What this task involves => Could you find each line of the data below that contains the word "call" and copy those lines?

The data =>
• • • • • • •

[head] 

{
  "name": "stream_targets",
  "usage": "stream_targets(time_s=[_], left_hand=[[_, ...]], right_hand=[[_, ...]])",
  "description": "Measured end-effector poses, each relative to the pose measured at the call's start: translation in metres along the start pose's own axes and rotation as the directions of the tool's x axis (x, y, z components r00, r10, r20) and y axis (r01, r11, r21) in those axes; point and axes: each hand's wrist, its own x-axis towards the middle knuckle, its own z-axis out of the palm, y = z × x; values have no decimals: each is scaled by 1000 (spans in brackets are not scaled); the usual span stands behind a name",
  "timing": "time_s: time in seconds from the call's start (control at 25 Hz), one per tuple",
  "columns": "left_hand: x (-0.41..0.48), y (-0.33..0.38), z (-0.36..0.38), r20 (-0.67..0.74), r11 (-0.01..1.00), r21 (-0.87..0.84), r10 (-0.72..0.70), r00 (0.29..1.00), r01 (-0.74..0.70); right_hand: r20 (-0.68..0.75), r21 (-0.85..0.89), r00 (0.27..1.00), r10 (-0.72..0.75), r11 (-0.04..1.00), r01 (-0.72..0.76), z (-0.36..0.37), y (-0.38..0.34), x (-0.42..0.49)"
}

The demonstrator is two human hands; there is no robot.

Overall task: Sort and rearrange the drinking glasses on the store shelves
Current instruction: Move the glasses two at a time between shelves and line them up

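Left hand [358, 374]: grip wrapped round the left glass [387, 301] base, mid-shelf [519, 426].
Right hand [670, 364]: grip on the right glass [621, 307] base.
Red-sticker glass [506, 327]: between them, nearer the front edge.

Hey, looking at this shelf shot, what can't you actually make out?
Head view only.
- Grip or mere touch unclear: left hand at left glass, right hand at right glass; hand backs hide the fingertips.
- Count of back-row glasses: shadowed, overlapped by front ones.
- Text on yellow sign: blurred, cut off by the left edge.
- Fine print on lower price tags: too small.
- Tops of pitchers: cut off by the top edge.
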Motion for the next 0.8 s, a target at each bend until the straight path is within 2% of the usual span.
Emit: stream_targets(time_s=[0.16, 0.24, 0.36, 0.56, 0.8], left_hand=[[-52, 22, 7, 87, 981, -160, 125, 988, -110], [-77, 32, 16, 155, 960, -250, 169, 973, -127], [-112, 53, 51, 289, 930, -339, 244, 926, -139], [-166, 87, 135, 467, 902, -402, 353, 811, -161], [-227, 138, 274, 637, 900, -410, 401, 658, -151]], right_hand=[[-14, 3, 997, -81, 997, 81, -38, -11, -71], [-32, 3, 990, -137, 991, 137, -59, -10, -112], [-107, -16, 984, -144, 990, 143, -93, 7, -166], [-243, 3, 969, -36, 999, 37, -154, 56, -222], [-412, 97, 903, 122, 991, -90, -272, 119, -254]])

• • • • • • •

Solution to this task =>
  "description": "Measured end-effector poses, each relative to the pose measured at the call's start: translation in metres along the start pose's own axes and rotation as the directions of the tool's x axis (x, y, z components r00, r10, r20) and y axis (r01, r11, r21) in those axes; point and axes: each hand's wrist, its own x-axis towards the middle knuckle, its own z-axis out of the palm, y = z × x; values have no decimals: each is scaled by 1000 (spans in brackets are not scaled); the usual span stands behind a name",
  "timing": "time_s: time in seconds from the call's start (control at 25 Hz), one per tuple",

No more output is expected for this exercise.